We watched Britain's Got Talent yesterday. The episode featured a young black lad playing the piano. Rather well as it happens. Afterwards, he explained that he'd come from a North London council estate and that the piano had saved him from a life of drugs and gang violence, citing his school's music teacher as his biggest influence. The joy about music, drama, art and sport - the very subjects that the government are starving in schools - is that you can be good at them without being conventionally academic. They are the empowering subjects which can give underprivileged kids confidence and hope for better lives. Stories have started to emerge of headteachers tendering their resignations because they no longer feel they can justify teaching the narrow curriculum which the government values. My friends with kids are bailing out of the state school system or paying through the nose to get their kids through their 11 plus exams. It's a horrible mess, and I can't believe that people seem to content to merely stand around and let it happen. Music must not become the terrain of the wealthy.
A woman stopped me outside Archway Tube Station today to ask me where the station was. Because we were standing right underneath the sign for the underground, I wondered if she was looking for one of the local overground stops. "Which station are you after?" I asked. She pointed at the entrance to the tube. "That one." I was immediately rendered speechless! "But you're pointing at it!" I said. "Yes" she said, "I suppose I am." She didn't seem to find anything particularly amusing about our exchange, so I made a hasty exit, in case she decided to ask any more bizarrely obvious questions like "who am I?" Or "what am I wearing?"

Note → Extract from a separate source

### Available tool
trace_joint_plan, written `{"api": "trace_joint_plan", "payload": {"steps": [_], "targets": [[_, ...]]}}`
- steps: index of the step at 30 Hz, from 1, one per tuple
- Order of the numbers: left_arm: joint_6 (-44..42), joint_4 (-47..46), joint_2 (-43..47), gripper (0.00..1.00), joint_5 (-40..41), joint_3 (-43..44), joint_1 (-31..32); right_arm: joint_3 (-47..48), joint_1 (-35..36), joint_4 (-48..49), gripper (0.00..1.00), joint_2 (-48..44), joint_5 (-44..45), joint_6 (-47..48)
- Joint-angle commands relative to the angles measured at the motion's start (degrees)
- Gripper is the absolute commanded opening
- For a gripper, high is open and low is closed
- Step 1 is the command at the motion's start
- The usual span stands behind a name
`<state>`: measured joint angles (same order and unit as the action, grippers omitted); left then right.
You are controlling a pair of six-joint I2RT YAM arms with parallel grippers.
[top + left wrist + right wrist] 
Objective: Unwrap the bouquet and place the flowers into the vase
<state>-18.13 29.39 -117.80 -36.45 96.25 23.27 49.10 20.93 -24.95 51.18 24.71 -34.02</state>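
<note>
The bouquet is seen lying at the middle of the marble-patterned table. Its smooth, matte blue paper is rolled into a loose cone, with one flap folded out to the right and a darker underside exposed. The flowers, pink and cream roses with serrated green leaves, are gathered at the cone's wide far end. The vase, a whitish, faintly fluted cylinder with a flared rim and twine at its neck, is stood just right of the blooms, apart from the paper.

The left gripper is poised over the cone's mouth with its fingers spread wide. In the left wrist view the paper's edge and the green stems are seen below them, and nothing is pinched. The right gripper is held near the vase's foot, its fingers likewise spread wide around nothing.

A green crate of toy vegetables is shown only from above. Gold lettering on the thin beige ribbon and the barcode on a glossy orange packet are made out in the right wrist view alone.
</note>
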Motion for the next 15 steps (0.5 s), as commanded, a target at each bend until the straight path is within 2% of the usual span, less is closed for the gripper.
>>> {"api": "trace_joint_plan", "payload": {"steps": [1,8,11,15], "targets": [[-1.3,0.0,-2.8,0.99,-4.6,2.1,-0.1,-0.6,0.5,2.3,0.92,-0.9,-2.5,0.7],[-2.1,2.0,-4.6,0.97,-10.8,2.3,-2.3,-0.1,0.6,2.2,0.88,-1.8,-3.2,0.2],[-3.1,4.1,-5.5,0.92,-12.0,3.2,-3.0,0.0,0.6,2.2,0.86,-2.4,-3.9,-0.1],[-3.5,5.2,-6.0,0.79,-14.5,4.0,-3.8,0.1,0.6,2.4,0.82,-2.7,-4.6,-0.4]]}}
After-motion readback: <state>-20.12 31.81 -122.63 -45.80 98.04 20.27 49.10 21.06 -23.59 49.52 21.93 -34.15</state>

This afternoon I trekked down to Borough to run the first round of auditions for Em, and, in the process, met all but two of the third year students who will be performing Em. It's suddenly a reality! And a very exciting one. There are some genuinely talented young people in that year group and I very much enjoyed meeting them. There are some big casting challenges, many of which involve people who aren't from Liverpool, Ireland or Wales having to do those three accents. It's fairly unlucky that we have an entire year group performing this show, none of whom hail from any of the places where the characters are actually meant to come from! Except Ruby. She's a genuine Midlander. You don't get many of those in the entertainment industry. We're all too busy apologising for being any good!